*Exercise details*. Will you quote precisely the lines that run from the top of the material below to the line containing "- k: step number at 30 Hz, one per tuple", both ends included?

*Data block*.
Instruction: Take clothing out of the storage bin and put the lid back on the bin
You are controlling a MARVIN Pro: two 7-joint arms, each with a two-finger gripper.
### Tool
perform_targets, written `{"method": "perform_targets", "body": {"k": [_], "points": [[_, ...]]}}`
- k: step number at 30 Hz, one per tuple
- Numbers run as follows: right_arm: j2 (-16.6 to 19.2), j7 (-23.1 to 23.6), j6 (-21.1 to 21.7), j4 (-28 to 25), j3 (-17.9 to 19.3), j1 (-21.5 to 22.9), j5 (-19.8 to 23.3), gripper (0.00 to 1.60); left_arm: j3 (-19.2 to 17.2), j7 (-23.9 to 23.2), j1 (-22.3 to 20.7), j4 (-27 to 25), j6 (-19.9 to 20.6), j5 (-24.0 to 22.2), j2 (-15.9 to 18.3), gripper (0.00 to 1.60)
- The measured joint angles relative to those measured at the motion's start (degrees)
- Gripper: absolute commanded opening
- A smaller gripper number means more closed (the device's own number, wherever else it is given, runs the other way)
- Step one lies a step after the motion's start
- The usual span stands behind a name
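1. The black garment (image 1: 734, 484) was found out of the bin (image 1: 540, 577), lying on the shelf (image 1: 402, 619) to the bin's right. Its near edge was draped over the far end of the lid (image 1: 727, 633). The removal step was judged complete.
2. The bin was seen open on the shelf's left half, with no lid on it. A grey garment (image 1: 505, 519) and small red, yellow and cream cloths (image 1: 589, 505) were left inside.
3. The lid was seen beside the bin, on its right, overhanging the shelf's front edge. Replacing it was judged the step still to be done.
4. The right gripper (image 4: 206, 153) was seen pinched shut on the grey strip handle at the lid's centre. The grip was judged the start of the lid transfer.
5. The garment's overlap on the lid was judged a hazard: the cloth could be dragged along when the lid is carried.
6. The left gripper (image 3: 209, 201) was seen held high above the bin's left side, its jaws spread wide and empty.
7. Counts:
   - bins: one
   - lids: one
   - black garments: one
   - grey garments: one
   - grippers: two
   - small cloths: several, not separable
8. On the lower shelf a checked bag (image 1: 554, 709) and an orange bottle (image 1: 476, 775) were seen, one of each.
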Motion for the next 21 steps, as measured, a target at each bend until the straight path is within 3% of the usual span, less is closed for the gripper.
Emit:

*Answer box*.
Instruction: Take clothing out of the storage bin and put the lid back on the bin
You are controlling a MARVIN Pro: two 7-joint arms, each with a two-finger gripper.
### Tool
perform_targets, written `{"method": "perform_targets", "body": {"k": [_], "points": [[_, ...]]}}`
- k: step number at 30 Hz, one per tuple

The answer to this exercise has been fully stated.